---- DATASET CONTENT
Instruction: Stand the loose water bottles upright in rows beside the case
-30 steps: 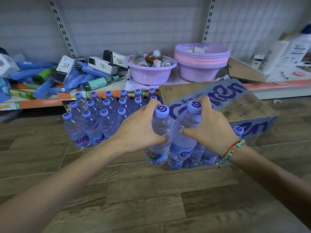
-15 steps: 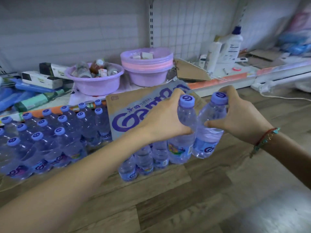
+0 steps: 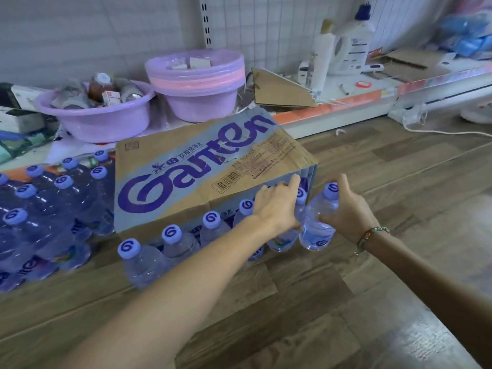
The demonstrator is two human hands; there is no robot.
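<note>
A cardboard water case [image 3: 202,166] with purple lettering lies on the wooden floor. Along its front edge stands a row of clear bottles [image 3: 175,243] with lilac caps. At the right end of that row my left hand [image 3: 277,206] is wrapped around one bottle [image 3: 285,239], mostly hidden by the hand. My right hand [image 3: 348,209] grips another bottle [image 3: 318,225] just beside it, tilted slightly, its base at floor level. To the left of the case stands a block of several more upright bottles [image 3: 53,209].
A low shelf [image 3: 346,102] runs behind the case with two lilac basin stacks [image 3: 194,83], boxes, a torn cardboard piece [image 3: 279,89] and detergent bottles [image 3: 351,41]. A white cable [image 3: 439,131] lies on the floor at the right.
Both hands have carried their bottles down and to the right, from chest height to the floor at the right end of the front row. The view has swung right.
</note>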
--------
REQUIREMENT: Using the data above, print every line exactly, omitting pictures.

FINISHED TASK:
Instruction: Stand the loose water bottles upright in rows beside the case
-30 steps: 
-15 steps: 
+0 steps: 
The demonstrator is two human hands; there is no robot.
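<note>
A cardboard water case [image 3: 202,166] with purple lettering lies on the wooden floor. Along its front edge stands a row of clear bottles [image 3: 175,243] with lilac caps. At the right end of that row my left hand [image 3: 277,206] is wrapped around one bottle [image 3: 285,239], mostly hidden by the hand. My right hand [image 3: 348,209] grips another bottle [image 3: 318,225] just beside it, tilted slightly, its base at floor level. To the left of the case stands a block of several more upright bottles [image 3: 53,209].
A low shelf [image 3: 346,102] runs behind the case with two lilac basin stacks [image 3: 194,83], boxes, a torn cardboard piece [image 3: 279,89] and detergent bottles [image 3: 351,41]. A white cable [image 3: 439,131] lies on the floor at the right.
Both hands have carried their bottles down and to the right, from chest height to the floor at the right end of the front row. The view has swung right.
</note>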

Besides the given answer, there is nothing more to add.